TASK OBJECTIVE. In the material below, find each line holding the string "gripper" and copy it.

DATA EXTRACT.
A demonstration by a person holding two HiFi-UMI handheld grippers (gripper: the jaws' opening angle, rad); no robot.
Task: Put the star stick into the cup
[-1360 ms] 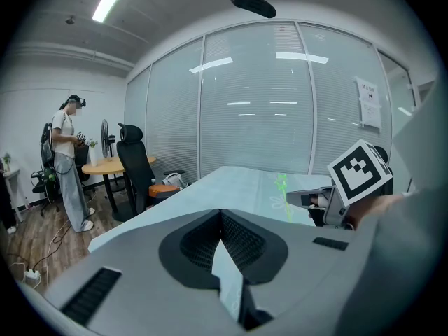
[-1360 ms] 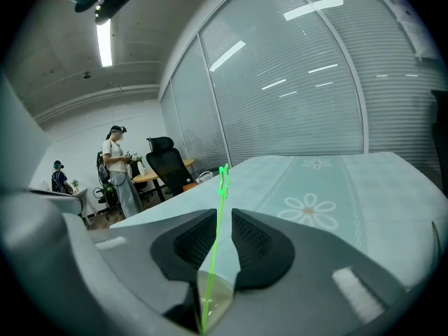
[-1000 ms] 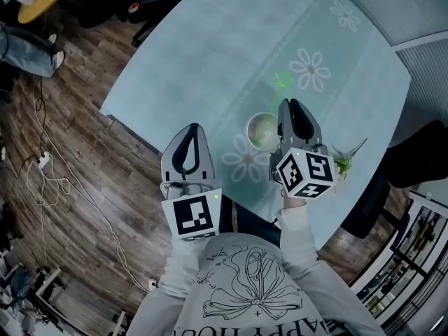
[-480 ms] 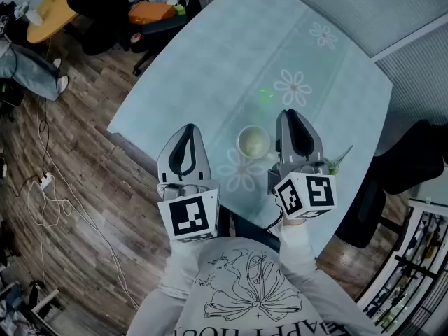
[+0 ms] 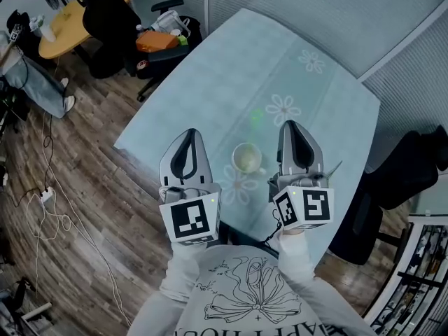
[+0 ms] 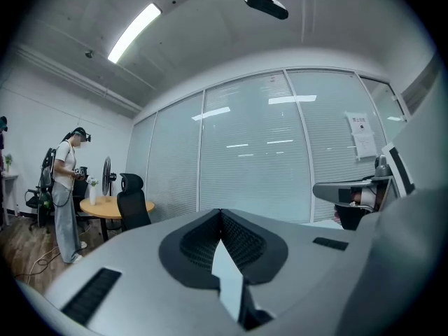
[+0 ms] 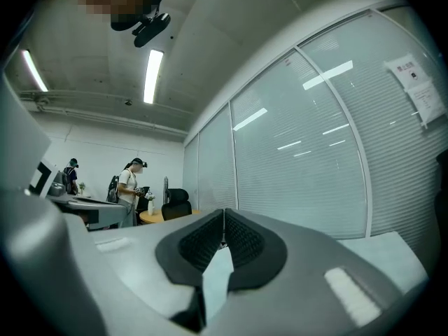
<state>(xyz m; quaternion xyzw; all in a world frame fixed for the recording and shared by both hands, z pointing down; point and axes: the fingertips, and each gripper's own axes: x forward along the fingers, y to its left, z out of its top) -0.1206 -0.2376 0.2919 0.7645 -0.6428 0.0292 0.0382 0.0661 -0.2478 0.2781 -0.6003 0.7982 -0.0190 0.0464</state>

EXERCISE OUTPUT.
A demonstration by a person holding two HiFi-UMI handheld grippers (gripper: the jaws' opening angle, rad); no robot.
<state>(xyz m; quaternion xyzw; all in a world frame fixed for the recording and shared by both hands, z pointing down; point and axes: the fingertips, and each gripper's own axes: x forward along the fingers, y to its left, z out of its top) -0.1206 -0.2376 0.2919 0.7645 -0.6428 0.0292 0.0382 0.0661 -0.2478 0.2781 -0.6003 0.7982 -0.0190 0.0464</state>

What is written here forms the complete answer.